(REQUIRED WORK) Please retype the records below exactly, leaving out any pictures.

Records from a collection
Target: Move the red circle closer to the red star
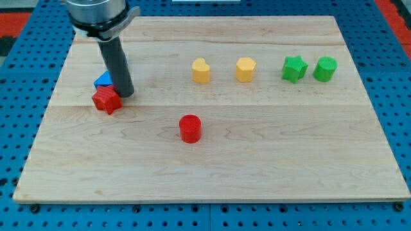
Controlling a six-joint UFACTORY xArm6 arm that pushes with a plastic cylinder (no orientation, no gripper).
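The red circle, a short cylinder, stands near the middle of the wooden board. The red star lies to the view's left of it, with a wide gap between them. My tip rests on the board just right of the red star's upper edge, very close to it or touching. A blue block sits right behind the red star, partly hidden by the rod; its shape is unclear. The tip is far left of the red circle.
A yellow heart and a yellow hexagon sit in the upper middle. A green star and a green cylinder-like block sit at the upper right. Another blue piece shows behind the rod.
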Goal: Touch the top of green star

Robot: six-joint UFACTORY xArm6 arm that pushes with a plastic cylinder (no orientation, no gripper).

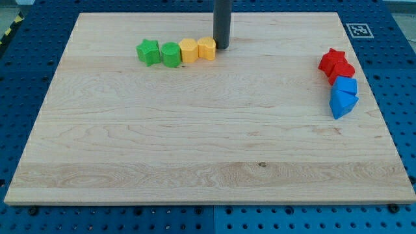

(SOLUTION)
Target: Move the red circle closer to the red star
Controlling a six-joint UFACTORY xArm6 arm that pushes with a plastic cylinder (no orientation, no gripper).
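The red circle, a short cylinder, stands near the middle of the wooden board. The red star lies to the view's left of it, with a wide gap between them. My tip rests on the board just right of the red star's upper edge, very close to it or touching. A blue block sits right behind the red star, partly hidden by the rod; its shape is unclear. The tip is far left of the red circle.
A yellow heart and a yellow hexagon sit in the upper middle. A green star and a green cylinder-like block sit at the upper right. Another blue piece shows behind the rod.
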Goal: Touch the top of green star

Robot: six-joint UFACTORY xArm6 arm that pushes with a plastic cylinder (no orientation, no gripper).

That's the full output for the exercise.